Hi! I am trying to train a Universal Differential Equation (UDE) using implicit automatic differentiation with Zygote. I am doing this manually, without using DifferentialEquations. A large part of my code (that I am not including here) consists of solving numerically a differential equation. Some parameters in the differential equations are neural networks and I want to take gradients with respect to the parameters of the neural network. The pullback of the loss function is calculated as

``````loss_UA, back_UA = Zygote.pullback(() -> loss(H, UA, p, t, t₁), ps_UA)
``````

where `loss` computes the mean square error between the real and simulated solutions of the differential equation, and the differentiation is with respect to the parameters of the neural network, `ps_UA`. Then, I compute the gradient simply as

``````∇_UA = back_UA(1)
``````

The problem I am having is that this object seems to be empty or it is some kind of data structure I don’t understand. When I access this object, I get this:

``````>  ∇_UA
``````

I have no way of analyzing what Zygote is returning from the gradient. Furthermore, I can run

``````opt = ADAM(0.1)
Flux.update!(opt, ps_UA, ∇_UA)
``````

without any error but this does not change the value of `ps_UA`.

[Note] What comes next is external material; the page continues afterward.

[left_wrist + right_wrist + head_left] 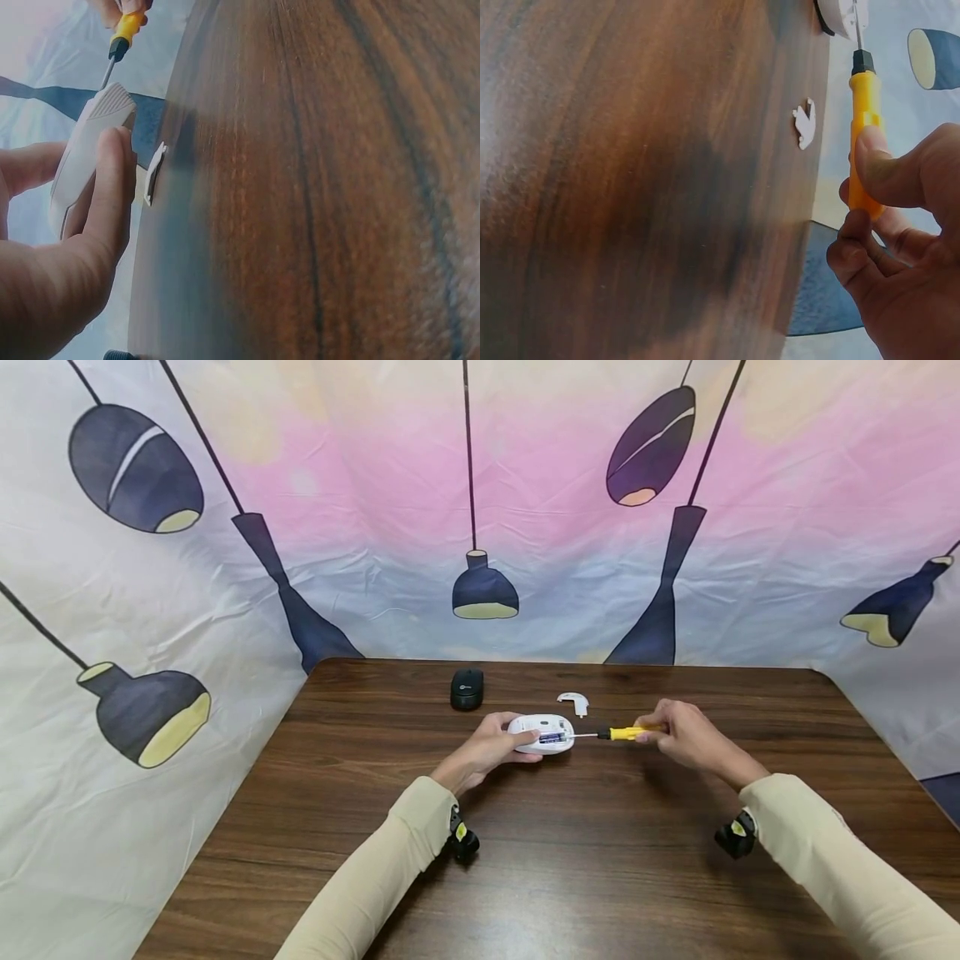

Any idea of what could be the problem here? What kind of data structure are the gradients?

Thank you in advance for any help!

1 Like

A little extra context on this issue (we are working on it together). Applying the obtained gradients using `Flux.update!(opt, ps_UA, ∇_UA)` returns in fact an error, but it is a different one depending if the parameters are implicit or explicit:

With implicit parameters, using `loss_UA, back_UA = Zygote.pullback(() -> loss(H, UA, p, t, t₁), ps_UA)` as stated by @facusapienza above, we get the following error:

`Flux.update!(opt, ps_UA, ∇_UA)`

``````ERROR: DimensionMismatch("cannot broadcast array to have fewer dimensions")
Stacktrace:
[5] instantiate
[6] materialize!
[7] materialize!
@ Flux.Optimise ~/.julia/packages/Flux/qp1gc/src/optimise/optimisers.jl:181
@ Flux.Optimise ~/.julia/packages/Flux/qp1gc/src/optimise/train.jl:23
@ Flux.Optimise ~/.julia/packages/Flux/qp1gc/src/optimise/train.jl:29
[11] top-level scope
@ none:1
[12] eval
@ ./boot.jl:360 [inlined]
[13] interpret(command::String, mod::Module, locals::Dict{Symbol, Any})
``````

I’m not sure to understand the error, but it looks like the gradient is somehow empty?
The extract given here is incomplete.